Today I see the James Carroll focuses on much the same issues as I did, and expressed himself more strongly, in The Roots of the Holocaust CommonDreams.org 06/05/06. He writes:
The question about the Holocaust has a special edge because Benedict is German, and it first surfaced during his visit to Cologne last August. In addressing an audience of Jews in that city's synagogue, the pope roundly condemned the Nazi genocide campaign. But then he defined the lethal Nazi anti-Semitism that spawned the genocide as having been "born of neo-paganism." He made no mention of anti-Semitism's other parent, the long tradition of Christian contempt for Jews and the Jewish religion, which both fed the hatred of the perpetrators and justified the inaction of the bystanders. Little was made of the pope's omission of reference to such Christian responsibility, as if to give him time to make his position clearer.

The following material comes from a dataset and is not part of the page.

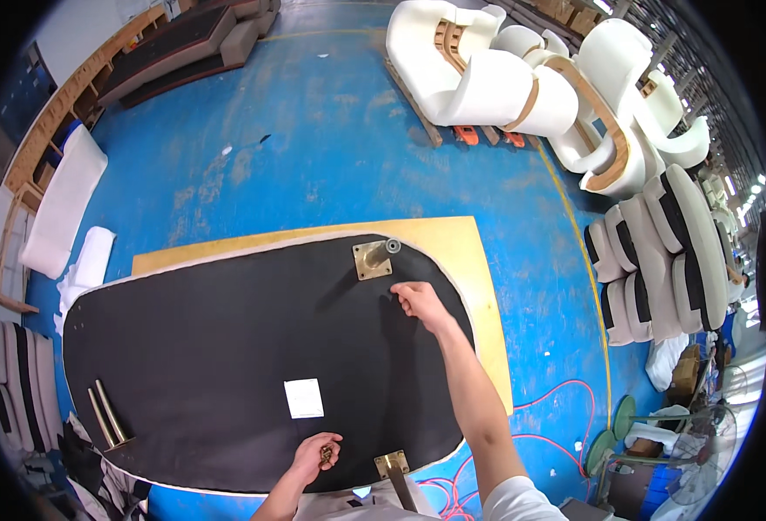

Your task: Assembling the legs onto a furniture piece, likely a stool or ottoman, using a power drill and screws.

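Note:
A large rounded panel covered in black cloth [201, 347] lies in front of me. My left hand [307, 458], fingers curled, holds several small brass-coloured screws [326, 452] above its near edge. My right hand [421, 304] reaches to the far right part of the panel, thumb and fingertips pinched; whatever they hold is too small to make out. Just beyond those fingers a metal furniture leg [373, 260] stands on its square plate, which has corner holes. Another leg with a square plate [391, 464] is at the near edge, close to my body.
Two brass-coloured tubes [108, 415] are at the panel's left end. A white paper [304, 398] lies on the cloth. Under the panel is a yellow board [490, 347]. White sofa frames [505, 87] stand far right, grey cushions [661, 252] nearer. A red hose [557, 441] curls on the blue floor.

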`<state>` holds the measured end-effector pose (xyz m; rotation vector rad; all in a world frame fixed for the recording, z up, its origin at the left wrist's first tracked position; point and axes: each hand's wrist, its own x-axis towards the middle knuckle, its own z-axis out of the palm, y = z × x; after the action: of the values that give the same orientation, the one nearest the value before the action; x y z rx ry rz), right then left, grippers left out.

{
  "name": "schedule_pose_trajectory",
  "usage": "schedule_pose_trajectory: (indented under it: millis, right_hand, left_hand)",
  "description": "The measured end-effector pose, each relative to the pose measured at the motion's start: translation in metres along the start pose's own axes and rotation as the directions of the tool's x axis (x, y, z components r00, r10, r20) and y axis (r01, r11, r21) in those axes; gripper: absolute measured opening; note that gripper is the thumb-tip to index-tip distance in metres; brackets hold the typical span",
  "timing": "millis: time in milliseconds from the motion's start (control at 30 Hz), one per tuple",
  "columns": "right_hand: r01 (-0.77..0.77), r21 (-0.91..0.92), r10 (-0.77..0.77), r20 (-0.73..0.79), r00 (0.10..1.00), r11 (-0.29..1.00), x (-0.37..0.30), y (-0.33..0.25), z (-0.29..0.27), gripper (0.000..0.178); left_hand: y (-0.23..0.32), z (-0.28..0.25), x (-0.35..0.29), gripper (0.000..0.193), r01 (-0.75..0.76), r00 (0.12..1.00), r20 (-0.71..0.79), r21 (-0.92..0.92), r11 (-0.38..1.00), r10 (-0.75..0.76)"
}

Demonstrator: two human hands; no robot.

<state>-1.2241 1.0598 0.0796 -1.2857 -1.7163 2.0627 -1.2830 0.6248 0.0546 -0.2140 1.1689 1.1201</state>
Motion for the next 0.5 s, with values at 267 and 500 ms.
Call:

Last week, the time came. At Auschwitz, again, he was unsparing in condemning what the Nazis did. But now he implicitly exonerated the German people, effectively defined the Nazis' ultimate target as having been not Jews but Christianity, and complained not of the church's silence in the face of the horror, but of God's. (my emphasis)

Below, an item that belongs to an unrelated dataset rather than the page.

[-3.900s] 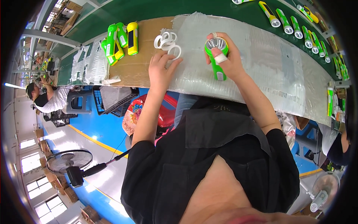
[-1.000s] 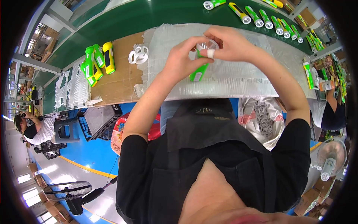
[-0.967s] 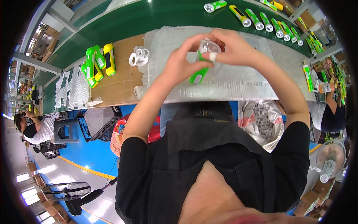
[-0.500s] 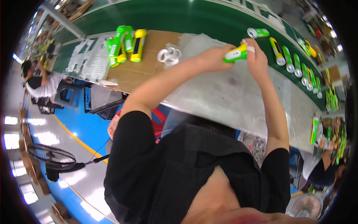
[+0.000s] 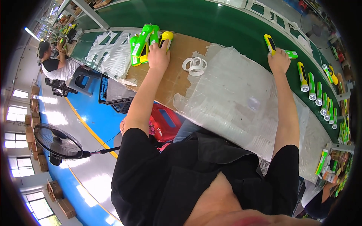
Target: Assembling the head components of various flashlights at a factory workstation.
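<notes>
At the left stack, my left hand [image 5: 158, 57] has its fingers closed round a yellow flashlight [image 5: 167, 35] with a dark panel. Beside it lie several green flashlights [image 5: 143, 39], piled on one another, with a bit of yellow showing underneath. My right hand [image 5: 279, 61] reaches far out to the green belt and grips the lower end of another yellow flashlight [image 5: 270, 42]. Its head is hidden under the fingers. A green flashlight [image 5: 291, 54] lies right behind that hand. White rings [image 5: 195, 66] sit overlapping on the cardboard between my arms.
A plastic-covered work surface [image 5: 226, 90] spans the space before me. Flashlights [image 5: 318, 98] stand in a slanting row on the green belt [image 5: 203, 19] at right. To the left are a black crate [image 5: 120, 104], a standing fan [image 5: 58, 141] and a seated person [image 5: 56, 66].
My hands have parted from the flashlight they held together. The left went to the left stack and took hold of a yellow flashlight; the right moved out to the belt. The view shifted.
</notes>
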`<control>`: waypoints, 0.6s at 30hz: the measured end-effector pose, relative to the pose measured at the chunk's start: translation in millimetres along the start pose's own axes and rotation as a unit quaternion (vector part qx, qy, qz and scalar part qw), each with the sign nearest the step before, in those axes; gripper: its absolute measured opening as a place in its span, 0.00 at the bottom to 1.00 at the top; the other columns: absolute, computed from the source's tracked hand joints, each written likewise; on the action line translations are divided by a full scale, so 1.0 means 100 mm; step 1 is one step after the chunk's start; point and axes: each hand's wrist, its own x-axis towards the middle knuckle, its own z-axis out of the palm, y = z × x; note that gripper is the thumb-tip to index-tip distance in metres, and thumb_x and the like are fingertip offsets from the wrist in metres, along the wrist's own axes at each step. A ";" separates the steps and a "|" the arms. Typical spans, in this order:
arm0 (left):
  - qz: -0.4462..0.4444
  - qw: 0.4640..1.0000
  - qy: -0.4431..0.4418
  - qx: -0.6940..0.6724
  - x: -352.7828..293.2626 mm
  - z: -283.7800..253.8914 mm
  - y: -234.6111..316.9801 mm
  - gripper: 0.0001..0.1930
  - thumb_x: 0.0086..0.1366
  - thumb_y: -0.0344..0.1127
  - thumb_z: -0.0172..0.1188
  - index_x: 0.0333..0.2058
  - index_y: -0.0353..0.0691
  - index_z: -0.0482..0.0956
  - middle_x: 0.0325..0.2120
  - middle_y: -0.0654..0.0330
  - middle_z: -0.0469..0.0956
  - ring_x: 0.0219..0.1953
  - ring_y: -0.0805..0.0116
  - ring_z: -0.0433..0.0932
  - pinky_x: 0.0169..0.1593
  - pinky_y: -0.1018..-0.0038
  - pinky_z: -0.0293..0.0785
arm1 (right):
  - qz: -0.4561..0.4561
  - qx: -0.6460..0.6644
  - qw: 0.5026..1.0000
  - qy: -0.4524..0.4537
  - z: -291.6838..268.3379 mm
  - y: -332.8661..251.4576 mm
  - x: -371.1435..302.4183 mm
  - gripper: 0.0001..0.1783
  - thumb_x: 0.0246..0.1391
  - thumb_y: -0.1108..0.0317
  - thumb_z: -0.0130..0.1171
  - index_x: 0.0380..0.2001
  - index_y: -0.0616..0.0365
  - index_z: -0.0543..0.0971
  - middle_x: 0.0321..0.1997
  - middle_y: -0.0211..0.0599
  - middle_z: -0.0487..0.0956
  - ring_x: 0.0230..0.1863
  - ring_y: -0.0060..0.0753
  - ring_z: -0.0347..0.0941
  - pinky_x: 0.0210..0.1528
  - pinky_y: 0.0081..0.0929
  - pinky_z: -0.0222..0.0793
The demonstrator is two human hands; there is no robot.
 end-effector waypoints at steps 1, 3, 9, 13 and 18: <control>0.010 0.999 0.022 -0.043 0.01 0.03 -0.01 0.29 0.56 0.40 0.65 0.59 0.55 0.70 0.45 0.49 0.73 0.47 0.49 0.71 0.50 0.58 0.73 | -0.046 0.017 0.996 0.080 -0.11 -0.07 -0.05 0.25 0.53 0.50 0.60 0.47 0.56 0.75 0.49 0.42 0.78 0.49 0.47 0.74 0.50 0.43 0.71; 0.035 0.993 0.060 -0.101 0.03 0.02 0.08 0.28 0.56 0.36 0.64 0.58 0.51 0.71 0.44 0.49 0.74 0.46 0.48 0.72 0.50 0.59 0.73 | -0.128 0.209 0.962 0.121 -0.24 -0.26 -0.16 0.18 0.56 0.55 0.58 0.43 0.55 0.78 0.39 0.43 0.79 0.42 0.46 0.76 0.45 0.43 0.71; 0.121 0.910 0.105 -0.383 -0.31 -0.62 1.05 0.28 0.53 0.33 0.68 0.54 0.45 0.74 0.43 0.50 0.74 0.46 0.50 0.72 0.51 0.61 0.71 | 0.048 0.697 0.663 -0.268 -0.97 -1.04 -0.99 0.18 0.63 0.57 0.53 0.45 0.61 0.77 0.42 0.35 0.81 0.41 0.26 0.76 0.44 0.29 0.73; 0.230 0.836 0.004 -0.498 -0.85 -0.98 1.66 0.32 0.51 0.28 0.70 0.57 0.38 0.70 0.47 0.53 0.76 0.47 0.55 0.75 0.50 0.63 0.72 | 0.175 0.851 0.451 -0.206 -1.29 -1.11 -1.40 0.24 0.62 0.52 0.54 0.49 0.64 0.72 0.44 0.42 0.79 0.42 0.29 0.76 0.47 0.31 0.71; 0.056 0.697 -0.159 -0.697 -1.12 -0.80 1.96 0.26 0.65 0.32 0.61 0.59 0.36 0.63 0.46 0.55 0.76 0.45 0.68 0.77 0.44 0.72 0.75 | 0.155 0.866 0.460 -0.118 -1.52 -0.73 -2.03 0.17 0.57 0.62 0.56 0.45 0.59 0.70 0.33 0.38 0.77 0.35 0.30 0.74 0.41 0.29 0.69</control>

He also noted, as I mentioned in the earlier post, that Ratzinger/Benedict's description of broader responsibility was considerably less expansive than what has become a commonly accepted view across the political spectrum in Germany:
Benedict went to Auschwitz, he said, "as a son of the German people, a son of that people over which a ring of criminals rose to power by false promises of future greatness and the recovery of the nation's honor, prominence, and prosperity, but also through terror and intimidation." In Germany itself by now, there is an established tradition of a much fuller recognition of national complicity in the Nazi project. For a generation, Germans have declined to portray themselves as mere victims and dupes, and German church leaders in particular have been forthright in confessing their culpability in relation to the Holocaust. In his portrayal of the past, both at Cologne and Auschwitz, Benedict is becoming a German apart. (my emphasis)
Carroll sees this as yet another sign that Benedict is retreating from the ecumenical position, especially toward Jews, that was Pope John Paul II's most positive legacy.